Give back all of the data unchanged. Keep every word as it is.

══ INFORMATION SHOWN

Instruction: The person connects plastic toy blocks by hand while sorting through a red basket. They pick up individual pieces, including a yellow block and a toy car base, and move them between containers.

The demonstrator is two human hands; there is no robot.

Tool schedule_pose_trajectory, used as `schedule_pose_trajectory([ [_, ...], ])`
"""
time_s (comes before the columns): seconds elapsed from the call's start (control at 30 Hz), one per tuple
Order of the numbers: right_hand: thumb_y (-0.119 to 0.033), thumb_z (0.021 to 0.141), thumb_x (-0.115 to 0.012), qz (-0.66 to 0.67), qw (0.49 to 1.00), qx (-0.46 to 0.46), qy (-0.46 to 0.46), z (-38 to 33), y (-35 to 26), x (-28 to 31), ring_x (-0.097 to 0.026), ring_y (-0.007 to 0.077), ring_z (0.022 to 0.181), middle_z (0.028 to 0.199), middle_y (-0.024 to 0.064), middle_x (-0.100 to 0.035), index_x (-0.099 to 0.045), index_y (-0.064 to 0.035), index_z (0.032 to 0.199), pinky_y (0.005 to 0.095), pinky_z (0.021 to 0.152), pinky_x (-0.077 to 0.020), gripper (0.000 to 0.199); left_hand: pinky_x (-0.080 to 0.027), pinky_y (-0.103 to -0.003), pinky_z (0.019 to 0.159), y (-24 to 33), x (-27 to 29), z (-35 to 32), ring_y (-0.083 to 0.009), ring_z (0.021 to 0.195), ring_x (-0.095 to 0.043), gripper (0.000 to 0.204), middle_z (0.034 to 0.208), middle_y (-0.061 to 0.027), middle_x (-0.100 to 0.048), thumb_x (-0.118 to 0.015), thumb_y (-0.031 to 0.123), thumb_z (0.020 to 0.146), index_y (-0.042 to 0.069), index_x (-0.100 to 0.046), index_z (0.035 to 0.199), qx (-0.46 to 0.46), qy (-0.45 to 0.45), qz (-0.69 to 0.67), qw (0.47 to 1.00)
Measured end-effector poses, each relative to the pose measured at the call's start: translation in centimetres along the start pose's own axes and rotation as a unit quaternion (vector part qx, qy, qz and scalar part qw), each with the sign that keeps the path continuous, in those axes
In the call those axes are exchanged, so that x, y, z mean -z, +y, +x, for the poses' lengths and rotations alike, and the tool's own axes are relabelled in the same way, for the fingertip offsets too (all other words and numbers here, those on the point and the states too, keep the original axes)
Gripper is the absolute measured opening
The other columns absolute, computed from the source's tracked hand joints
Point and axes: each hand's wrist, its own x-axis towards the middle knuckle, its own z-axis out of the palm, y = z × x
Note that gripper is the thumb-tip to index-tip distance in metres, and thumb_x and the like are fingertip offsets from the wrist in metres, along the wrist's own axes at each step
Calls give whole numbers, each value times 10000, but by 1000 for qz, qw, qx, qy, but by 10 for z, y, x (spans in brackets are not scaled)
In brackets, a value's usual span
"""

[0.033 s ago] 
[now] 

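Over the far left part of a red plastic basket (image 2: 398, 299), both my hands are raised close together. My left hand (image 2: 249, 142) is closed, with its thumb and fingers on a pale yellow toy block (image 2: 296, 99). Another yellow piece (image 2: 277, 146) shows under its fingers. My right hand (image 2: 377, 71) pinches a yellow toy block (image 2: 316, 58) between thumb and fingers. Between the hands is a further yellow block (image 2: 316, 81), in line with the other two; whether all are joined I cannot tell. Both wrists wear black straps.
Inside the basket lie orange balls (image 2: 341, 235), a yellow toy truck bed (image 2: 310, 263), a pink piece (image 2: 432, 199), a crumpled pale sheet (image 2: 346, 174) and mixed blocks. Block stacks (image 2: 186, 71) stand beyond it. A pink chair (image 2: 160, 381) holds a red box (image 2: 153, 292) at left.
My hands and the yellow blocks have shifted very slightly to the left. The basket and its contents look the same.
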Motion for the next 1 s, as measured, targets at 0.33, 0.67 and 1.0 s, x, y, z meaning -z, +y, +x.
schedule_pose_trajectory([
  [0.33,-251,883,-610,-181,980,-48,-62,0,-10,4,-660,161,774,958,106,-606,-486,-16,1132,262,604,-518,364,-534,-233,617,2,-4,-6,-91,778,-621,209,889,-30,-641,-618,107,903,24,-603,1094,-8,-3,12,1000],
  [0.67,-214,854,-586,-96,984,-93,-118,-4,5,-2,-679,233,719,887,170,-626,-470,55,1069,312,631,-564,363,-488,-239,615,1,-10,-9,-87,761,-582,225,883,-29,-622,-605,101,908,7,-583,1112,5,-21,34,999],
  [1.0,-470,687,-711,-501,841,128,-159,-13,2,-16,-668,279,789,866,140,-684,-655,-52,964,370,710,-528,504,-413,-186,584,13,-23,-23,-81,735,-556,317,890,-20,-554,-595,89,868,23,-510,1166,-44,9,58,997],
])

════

* YOUR RESPONSE:
Instruction: The person connects plastic toy blocks by hand while sorting through a red basket. They pick up individual pieces, including a yellow block and a toy car base, and move them between containers.

The demonstrator is two human hands; there is no robot.

Tool schedule_pose_trajectory, used as `schedule_pose_trajectory([ [_, ...], ])`
"""
time_s (comes before the columns): seconds elapsed from the call's start (control at 30 Hz), one per tuple
Order of the numbers: right_hand: thumb_y (-0.119 to 0.033), thumb_z (0.021 to 0.141), thumb_x (-0.115 to 0.012), qz (-0.66 to 0.67), qw (0.49 to 1.00), qx (-0.46 to 0.46), qy (-0.46 to 0.46), z (-38 to 33), y (-35 to 26), x (-28 to 31), ring_x (-0.097 to 0.026), ring_y (-0.007 to 0.077), ring_z (0.022 to 0.181), middle_z (0.028 to 0.199), middle_y (-0.024 to 0.064), middle_x (-0.100 to 0.035), index_x (-0.099 to 0.045), index_y (-0.064 to 0.035), index_z (0.032 to 0.199), pinky_y (0.005 to 0.095), pinky_z (0.021 to 0.152), pinky_x (-0.077 to 0.020), gripper (0.000 to 0.199); left_hand: pinky_x (-0.080 to 0.027), pinky_y (-0.103 to -0.003), pinky_z (0.019 to 0.159), y (-24 to 33), x (-27 to 29), z (-35 to 32), ring_y (-0.083 to 0.009), ring_z (0.021 to 0.195), ring_x (-0.095 to 0.043), gripper (0.000 to 0.204), middle_z (0.034 to 0.208), middle_y (-0.061 to 0.027), middle_x (-0.100 to 0.048), thumb_x (-0.118 to 0.015), thumb_y (-0.031 to 0.123), thumb_z (0.020 to 0.146), index_y (-0.042 to 0.069), index_x (-0.100 to 0.046), index_z (0.035 to 0.199), qx (-0.46 to 0.46), qy (-0.45 to 0.45), qz (-0.69 to 0.67), qw (0.47 to 1.00)
Measured end-effector poses, each relative to the pose measured at the call's start: translation in centimetres along the start pose's own axes and rotation as a unit quaternion (vector part qx, qy, qz and scalar part qw), each with the sign that keeps the path continuous, in those axes
In the call those axes are exchanged, so that x, y, z mean -z, +y, +x, for the poses' lengths and rotations alike, and the tool's own axes are relabelled in the same way, for the fingertip offsets too (all other words and numbers here, those on the point and the states too, keep the original axes)
Gripper is the absolute measured opening
The other columns absolute, computed from the source's tracked hand joints
Point and axes: each hand's wrist, its own x-axis towards the middle knuckle, its own z-axis out of the palm, y = z × x
Note that gripper is the thumb-tip to index-tip distance in metres, and thumb_x and the like are fingertip offsets from the wrist in metres, along the wrist's own axes at each step
Calls give whole numbers, each value times 10000, but by 1000 for qz, qw, qx, qy, but by 10 for z, y, x (spans in brackets are not scaled)
In brackets, a value's usual span
"""

[0.033 s ago] 
[now] 

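Over the far left part of a red plastic basket (image 2: 398, 299), both my hands are raised close together. My left hand (image 2: 249, 142) is closed, with its thumb and fingers on a pale yellow toy block (image 2: 296, 99). Another yellow piece (image 2: 277, 146) shows under its fingers. My right hand (image 2: 377, 71) pinches a yellow toy block (image 2: 316, 58) between thumb and fingers. Between the hands is a further yellow block (image 2: 316, 81), in line with the other two; whether all are joined I cannot tell. Both wrists wear black straps.
Inside the basket lie orange balls (image 2: 341, 235), a yellow toy truck bed (image 2: 310, 263), a pink piece (image 2: 432, 199), a crumpled pale sheet (image 2: 346, 174) and mixed blocks. Block stacks (image 2: 186, 71) stand beyond it. A pink chair (image 2: 160, 381) holds a red box (image 2: 153, 292) at left.
My hands and the yellow blocks have shifted very slightly to the left. The basket and its contents look the same.
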Motion for the next 1 s, as measured, targets at 0.33, 0.67 and 1.0 s, x, y, z meaning -z, +y, +x.
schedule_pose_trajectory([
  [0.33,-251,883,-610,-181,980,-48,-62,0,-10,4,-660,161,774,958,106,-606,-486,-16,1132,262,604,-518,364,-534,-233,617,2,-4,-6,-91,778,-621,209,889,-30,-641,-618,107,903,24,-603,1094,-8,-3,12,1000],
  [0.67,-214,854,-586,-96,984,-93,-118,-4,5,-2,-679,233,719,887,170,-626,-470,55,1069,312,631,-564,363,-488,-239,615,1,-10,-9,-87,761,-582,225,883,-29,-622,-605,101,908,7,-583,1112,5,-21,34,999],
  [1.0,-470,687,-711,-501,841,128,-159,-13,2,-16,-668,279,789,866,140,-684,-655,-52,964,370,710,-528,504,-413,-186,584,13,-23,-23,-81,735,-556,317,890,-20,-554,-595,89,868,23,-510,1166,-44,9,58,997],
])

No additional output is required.